How do we move in this direction? Railbelt utilities could consider conducting some limited trials to see what the uptake for technologies that increase demand for electricity might be, despite the fact that right now, we don’t have much unused generation capacity. Testing the market demand would be a great way to understand technical, regulatory and social implications while holding everyone’s pocketbooks harmless. For example, experimenting with time-of-use rates on a limited basis to charge EVs or electrothermal heaters, installing dispatchable electric boilers for a few commercial customers, or incentivizing heat pumps with some sort of rebate could be a few opportunities that should pass muster with the Regulatory Commission of Alaska.
My colleague at ACEP, Dominique Pride, is working with residents in poor air quality areas of North Pole to install Steffes stoves in about 15 homes, artificially mimicking a time-of-use rate by providing a subsidy to the homeowner equivalent to a 10 cents power rate. In essence, she is applying the Intelligent Energy Systems strategy to the Railbelt. Another colleague, Phylicia Cicilio, is working with the Railbelt utilities to develop a suite of scenarios for decarbonization of the Railbelt grid by 2050, including resource assessment, load forecasting (including potential uptake of EVs and electric heating), economic dispatch of generation sources, stability and reliability analysis - and - importantly, potential impact to consumer rates.
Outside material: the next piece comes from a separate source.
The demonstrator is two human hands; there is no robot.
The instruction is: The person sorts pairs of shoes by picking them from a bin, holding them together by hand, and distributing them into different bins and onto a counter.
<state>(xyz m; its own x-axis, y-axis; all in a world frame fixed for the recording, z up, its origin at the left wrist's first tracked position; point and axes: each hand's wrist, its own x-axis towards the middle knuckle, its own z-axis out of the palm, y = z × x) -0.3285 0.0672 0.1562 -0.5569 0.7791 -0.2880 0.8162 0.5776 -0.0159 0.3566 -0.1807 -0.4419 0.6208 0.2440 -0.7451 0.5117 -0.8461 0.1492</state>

Technology transitions don’t happen uniformly all at once. There are pockets of early adopters, or niche markets, where technology uptake is much faster than the norm. Rural Alaska is an example of such a market. These niche markets are often where significant experimentation occurs, systems are hardened, and bugs worked out before broader, mainstream adoption occurs. We would be wise to advantage of the significant amount of knowledge and expertise that has accumulated over time. To learn from rural communities and utility managers what strategies and approaches have worked, where, and why. After all, when it comes to renewable energy, rural Alaska has been paving the way – quietly and without fanfare – for a very long time.
Gwen Holdmann is a Senior Researcher at the Alaska Center for Energy and Power and the University of Alaska Fairbanks’ Associate Vice Chancellor for Research, Innovation & Industry Partnerships. This is part of a series of articles on Alaska’s energy future published by the ACEP.